Barely used, maybe a week or two at most. 
Heres what it says on the chip:

6400 SL9T9 MALAY
2.13GHZ/2M/1066/06
D651A149

$125 shipped

And before someone asks, yes they _do_ work


----------



## evanscnce

yhpm


----------



## Maddhatter

thats tempting...heatsink included?


----------



## Geoff

I am extremely interested.  I'm selling my laptop on eBay now, so I will be needing a CPU for my next build.  I was going to get an E4300 to hold me over, but the E6400 looks tempting!

So the E6400 wasnt used for that long, and there isnt anything wrong with it, correct?  And is the HSF included?  Im getting an aftermarket one, but it's goof to have a spare


----------



## MasterEVC

Yes they both have their original heatsink. I should have mentioned they are both retail and the box they came in.

[-0MEGA-], nothing is wrong with the E6400, works great! and barely used


----------



## Geoff

Will you take $120 shipped for the E6400?  If so, then I will get it


----------



## ducis

MasterEVC said:


> Rather then bump an old thread heres a new one with an addition. The E6300 I am selling for a friend from work, and the E6400 is mine that I am selling
> 
> E6300
> 
> Used for about a month
> Heres what it says on the CPU:
> 
> 6300 SL9SA MALAY
> 1.86GHZ/2M/1066/06
> L629B066
> 
> $100 shipped
> 
> ============================================
> 
> E6400
> 
> Barely used, maybe a week or two at most.
> Heres what it says on the chip:
> 
> 6400 SL9T9 MALAY
> 2.13GHZ/2M/1066/06
> D651A149
> 
> $125 shipped
> 
> And before someone asks, yes they _do_ work


would you ship to Canada


----------



## Geoff

firsttimebuilder said:


> would you ship to Canada


Hey, I got dibs on the E6400


----------



## MasterEVC

[-0MEGA-];673499 said:
			
		

> Will you take $120 shipped for the E6400?  If so, then I will get it



Sure that works for me! PM me and we will exchange info


----------



## Geoff

You have a PM


----------



## MasterEVC

CPU sent today, post when you get it please!


----------



## eric92park

aww sold? too bad


----------



## MasterEVC

eric92park said:


> aww sold? too bad


E6300 is still up for grabs


----------



## Geoff

Got the E6400 a couple days ago, I love it, thanks again!


----------



## MasterEVC

[-0MEGA-];681063 said:
			
		

> Got the E6400 a couple days ago, I love it, thanks again!

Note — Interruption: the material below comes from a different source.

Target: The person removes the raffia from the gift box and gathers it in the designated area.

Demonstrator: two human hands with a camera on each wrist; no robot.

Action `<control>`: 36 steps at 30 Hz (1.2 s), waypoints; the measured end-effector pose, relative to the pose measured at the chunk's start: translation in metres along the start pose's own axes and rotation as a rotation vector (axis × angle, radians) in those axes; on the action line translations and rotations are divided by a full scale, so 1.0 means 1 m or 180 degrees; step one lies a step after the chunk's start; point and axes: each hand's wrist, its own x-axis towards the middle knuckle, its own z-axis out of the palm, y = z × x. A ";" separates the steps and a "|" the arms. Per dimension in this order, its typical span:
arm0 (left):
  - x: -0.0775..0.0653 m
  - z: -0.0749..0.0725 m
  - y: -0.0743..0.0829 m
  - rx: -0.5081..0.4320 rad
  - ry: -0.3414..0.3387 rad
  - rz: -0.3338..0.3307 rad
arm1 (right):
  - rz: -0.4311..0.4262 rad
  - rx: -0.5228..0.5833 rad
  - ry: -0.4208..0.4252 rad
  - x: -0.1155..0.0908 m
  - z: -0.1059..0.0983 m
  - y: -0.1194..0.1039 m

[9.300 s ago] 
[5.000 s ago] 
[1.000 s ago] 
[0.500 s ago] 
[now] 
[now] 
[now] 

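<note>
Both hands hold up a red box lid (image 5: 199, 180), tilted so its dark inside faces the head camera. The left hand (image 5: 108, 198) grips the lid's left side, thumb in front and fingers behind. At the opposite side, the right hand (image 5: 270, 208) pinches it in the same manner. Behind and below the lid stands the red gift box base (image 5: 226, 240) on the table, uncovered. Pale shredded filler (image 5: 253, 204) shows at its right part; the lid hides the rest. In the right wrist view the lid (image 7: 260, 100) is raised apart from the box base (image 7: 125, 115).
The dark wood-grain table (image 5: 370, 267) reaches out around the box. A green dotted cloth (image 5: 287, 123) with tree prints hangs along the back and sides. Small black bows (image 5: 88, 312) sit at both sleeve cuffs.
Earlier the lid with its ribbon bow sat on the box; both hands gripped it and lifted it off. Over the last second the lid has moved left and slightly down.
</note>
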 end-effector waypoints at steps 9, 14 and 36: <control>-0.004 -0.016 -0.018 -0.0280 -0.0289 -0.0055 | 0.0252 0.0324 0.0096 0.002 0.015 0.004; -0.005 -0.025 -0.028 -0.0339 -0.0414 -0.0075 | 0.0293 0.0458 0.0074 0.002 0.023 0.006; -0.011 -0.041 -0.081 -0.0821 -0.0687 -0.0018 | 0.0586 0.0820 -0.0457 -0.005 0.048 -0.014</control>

Cool beans, I see you got it OC'ed pretty good too. I wish my board would let me do more then a 1300fsb so I could go higher


----------



## Geoff

MasterEVC said:


> Cool beans, I see you got it OC'ed pretty good too. I wish my board would let me do more then a 1300fsb so I could go higher


Yes it's a great overclocker.  I actually lowered the multiplier so i'm running around 1900Mhz bus.


----------



## maroon1

[-0MEGA-];681063 said:
			
		

> Got the E6400 a couple days ago, I love it, thanks again!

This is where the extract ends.